Первым Шамиль приказал позвать на совет старшего сына наиба Хаджи-Мурата именем Юсуф, и Мари-Клер насторожилась, решив, что ей во что бы то ни стало надо услышать содержание их разговора. Она знала, что именно Юсуф осуществляет у Шамиля все сношения с турецкими контрабандистами и отвечает за доставку пороха на тайный завод черкесов.

В отличие от своего отца, не поделившего власти с верховным имамом и время от времени то перебегавшего к русским, то снова возвращающегося назад, молодой Юсуф служил Шамилю верно. Желающий только одного – продолжения легкой и разгульной жизни, которую он вел обыкновенно, – Юсуф открыто противоречил отцу и выказывал Шамилю преувеличенно восторженное поклонение.

Вот и теперь, ожидая приглашения к имаму у ворот внешнего двора, он вошел в кунацкую с выражением трепетного благоговения на лице и, остановившись у двери, встретился с упорным, сощуренным взглядом Шамиля. Постояв немного времени с опущенной вниз головой, Юсуф приблизился к имаму и поцеловал его большую, с длинными пальцами руку.
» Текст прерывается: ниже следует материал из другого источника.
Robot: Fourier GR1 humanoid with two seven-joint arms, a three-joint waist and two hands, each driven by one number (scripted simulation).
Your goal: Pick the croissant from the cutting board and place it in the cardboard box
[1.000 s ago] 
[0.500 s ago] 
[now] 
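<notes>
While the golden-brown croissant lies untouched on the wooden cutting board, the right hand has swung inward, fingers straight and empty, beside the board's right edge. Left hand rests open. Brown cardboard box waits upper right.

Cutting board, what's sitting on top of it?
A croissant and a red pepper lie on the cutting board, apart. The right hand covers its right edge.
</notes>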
– Что, сын Хаджи-Мурата, известно тебе о наших союзниках? – донесся до Мари-Клер ровный голос Шамиля. – Когда прибывают они с благословенной помощью Аллаха?

– Велено, великий имам, жечь сигнальные костры нынче ж ночью, – отвечал покорно Юсуф, – у впадения в море Джубги (река), отсчитав от того места четыре тысячи шагов к востоку.

– Нынче ночью? – переспросил Шамиль, и в голосе его промелькнула веселая усмешка. Однако он снова быстро принял на себя прежнюю маску величавой торжественности и, закрыв глаза, погрузился в молчание, заставляя всех выжидать, что же он скажет дальше. Повисла напряженная тишина. Давно привыкшая к спектаклям, разыгрываемым верховным имамом перед собратьями по оружию, Мари-Клер почти наверняка могла предсказать, о чем думает застывший сфинксом черкесский фараон.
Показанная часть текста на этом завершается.